Eu, então, mentalmente, dizia: Não é nela; é no homem.
 Afaste-o dela!
        O Espírito olhou-me, sorriu e continuou aplicando os passes na moça. Terminou, fez-me uma saudação e desapareceu.

        Eu fiquei frustrado, pensando que algo estava errado.
        De súbito, porém a moça deu um soluço, teve um engulho e vomitou no homem, atingindo-o de alto a baixo.

        O homem deu um salto e gritou:
        - Miserável! Veja o que fez! E saiu furioso tentando limpar-se.
        A moça, muito sem jeito, virou-se para mim e justificou-se:
        - Veja, eu nunca enjoei.

        Tirei um lenço, dei-o para ela e entendi a técnica que o Espírito usara. 

Sentei-me ao seu lado, para bloquear o lugar e perguntei-lhe:
        - Minha filha, você está doente?
        - Não senhor, de repente me deu uma coisa ... logo aquele rapaz, tão delicado...
        - Você o conhece?
        - Não senhor.
        - Você está indo para onde?

        - Estou indo para São Paulo - explicou-me - para trabalhar como dama de companhia numa casa e, aquele rapaz, muito educado, veio dar-me o endereço de uma tia dele que recebe moças como pensionistas. 
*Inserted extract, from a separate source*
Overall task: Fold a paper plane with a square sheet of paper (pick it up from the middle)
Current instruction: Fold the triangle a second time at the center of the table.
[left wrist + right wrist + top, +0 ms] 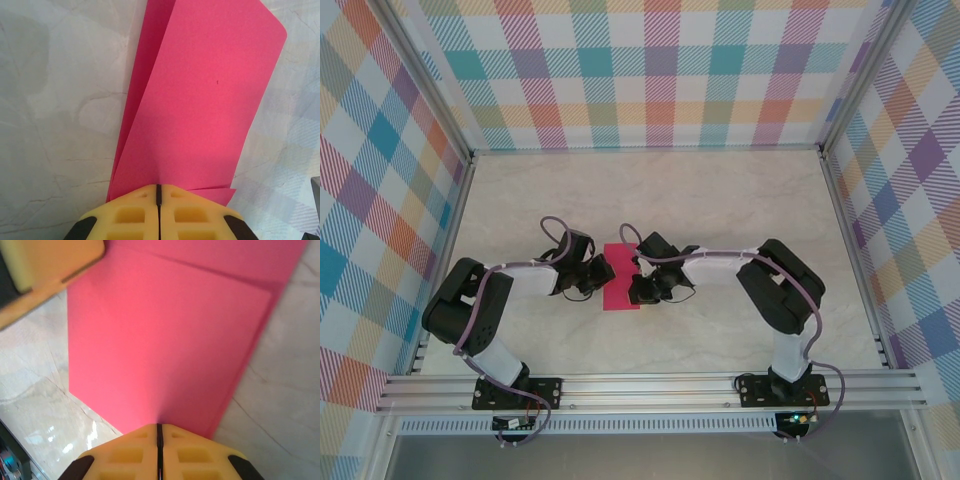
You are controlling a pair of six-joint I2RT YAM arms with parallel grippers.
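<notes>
The sheet of paper (619,292) lies in the middle of the table (740,200), a bright pink strip running away from the arms, with the 2 grippers meeting over it from either side. In the left wrist view the paper (200,100) is doubled over: 1 broad flap lifts off the table with a rounded far corner, and a 2nd layer shows along its left edge. The layers come together at the tips of the left gripper (158,187), whose jaws are pressed together with the paper's near edge pinched between them.

In the right wrist view the paper (165,350) spreads flat and smooth, a fold line crossing its far part. The right gripper (159,426) has its jaws closed on the near edge too. The left gripper (50,270) juts in at the upper left, over the paper's corner.

From above, the left gripper (603,279) and right gripper (638,284) cover both long edges. Purple cables (553,228) loop over the wrists. Checked walls (660,70) close in the table, and a metal rail (650,385) holds the arm bases.
</notes>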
Ele estava até me oferecendo um emprego melhor, porque ele tem a missão de contratar moças para trabalhar e a tia recebe-as. 

Ele estava explicando-me quando aconteceu isto.
 O que é que eu faço agora?
        - Você vai ser dama de companhia - respondi-lhe. 
Este rapaz é um aliciador de moças para a loucura do sexo desregrado.
        - Expliquei-lhe o que era e ela ficou muito surpresa.
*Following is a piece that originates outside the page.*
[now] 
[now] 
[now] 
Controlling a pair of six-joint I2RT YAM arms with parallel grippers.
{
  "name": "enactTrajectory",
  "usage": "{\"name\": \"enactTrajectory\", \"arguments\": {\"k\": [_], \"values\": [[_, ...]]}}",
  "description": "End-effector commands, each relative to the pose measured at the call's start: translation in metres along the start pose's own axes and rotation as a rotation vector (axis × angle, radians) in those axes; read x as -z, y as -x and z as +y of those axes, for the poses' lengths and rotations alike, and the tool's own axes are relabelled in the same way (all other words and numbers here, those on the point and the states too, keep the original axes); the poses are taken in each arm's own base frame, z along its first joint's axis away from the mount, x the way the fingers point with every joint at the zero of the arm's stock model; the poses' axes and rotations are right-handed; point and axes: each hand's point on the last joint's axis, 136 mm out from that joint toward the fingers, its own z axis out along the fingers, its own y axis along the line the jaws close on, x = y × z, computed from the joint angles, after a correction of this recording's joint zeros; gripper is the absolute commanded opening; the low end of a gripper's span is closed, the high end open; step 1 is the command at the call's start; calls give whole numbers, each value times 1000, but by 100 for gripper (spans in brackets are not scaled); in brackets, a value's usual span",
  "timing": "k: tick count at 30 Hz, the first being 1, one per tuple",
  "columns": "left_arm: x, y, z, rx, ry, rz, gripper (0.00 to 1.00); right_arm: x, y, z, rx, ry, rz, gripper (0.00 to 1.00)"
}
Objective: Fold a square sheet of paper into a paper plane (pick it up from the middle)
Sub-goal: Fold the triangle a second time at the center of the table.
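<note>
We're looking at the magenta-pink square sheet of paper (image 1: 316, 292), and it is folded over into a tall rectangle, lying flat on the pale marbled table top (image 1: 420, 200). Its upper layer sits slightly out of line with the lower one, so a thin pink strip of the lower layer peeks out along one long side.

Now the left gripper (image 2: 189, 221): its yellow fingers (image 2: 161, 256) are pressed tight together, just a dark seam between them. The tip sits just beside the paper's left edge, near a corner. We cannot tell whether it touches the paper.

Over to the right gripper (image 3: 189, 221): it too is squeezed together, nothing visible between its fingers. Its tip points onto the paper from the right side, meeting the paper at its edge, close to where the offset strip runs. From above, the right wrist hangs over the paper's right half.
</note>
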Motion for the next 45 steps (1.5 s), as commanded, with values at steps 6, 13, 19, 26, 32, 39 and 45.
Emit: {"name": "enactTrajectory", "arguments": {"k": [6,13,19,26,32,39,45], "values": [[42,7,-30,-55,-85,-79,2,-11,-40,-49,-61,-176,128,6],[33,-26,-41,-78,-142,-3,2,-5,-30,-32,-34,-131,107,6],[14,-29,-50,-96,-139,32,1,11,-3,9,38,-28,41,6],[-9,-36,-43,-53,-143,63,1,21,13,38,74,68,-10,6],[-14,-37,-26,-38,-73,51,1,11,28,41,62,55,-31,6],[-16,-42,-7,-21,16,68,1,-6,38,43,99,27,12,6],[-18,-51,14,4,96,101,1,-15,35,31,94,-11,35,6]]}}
        - Mas, não é possível, ele é tão delicado, respondeu-me
 - Falou até que estava apaixonado por mim, que nunca tinha visto uma moça tão bonita como eu, que me queria levar para a casa da tia, a fim de defender-me dos "lobos" que existem em São Paulo.

        - Você vai fazer exatamente como sua mãe lhe mandou - aconselhei.
        Fiquei-lhe ao lado até chegarmos a São Paulo.
        - Quando saltamos, segui com ela. 
Neste momento, vimos o rapaz descer do trem, todo sujo, a roupa branca com enormes manchas cor de café. 
Olhei-o e perguntei-lhe, sorrindo:
        - Está melhor?
        Ele deu uma resposta a seu tipo e foi-se, enquanto eu fiquei a reflexionar na forma como os Espíritos agem.
 

Com sua atenção despertada desde o início da viagem, Divaldo registra as más intenções do homem que toma lugar junto à jovem. 

Nesse momento, Divaldo utiliza a prece em benefício dela. 

A resposta ao pedido não se faz esperar.  
A técnica de ajuda que os Espíritos amigos adotam é digna de registro. 
É que nem sempre nos é dado avaliar ou entender como se processam os atendimentos. 
Nas ocorrências do cotidiano, o homem, não raras vezes, se revolta contra certos fatos que, em geral acontecem para seu próprio benefício. 
Se a Benfeitora Espiritual tivesse aplicado o passe no homem, visando retirá-lo do lado da moça, sempre haveria a possibilidade que ele voltasse à carga. 
Agindo diretamente sobre a jovem, da forma como aconteceu, o homem retirou-se revoltado e com asco. Isso o afastou de vez. 
        A prece é o meio mais eficaz quando se deseja ser útil, especialmente quando nos faltem quaisquer outros recursos.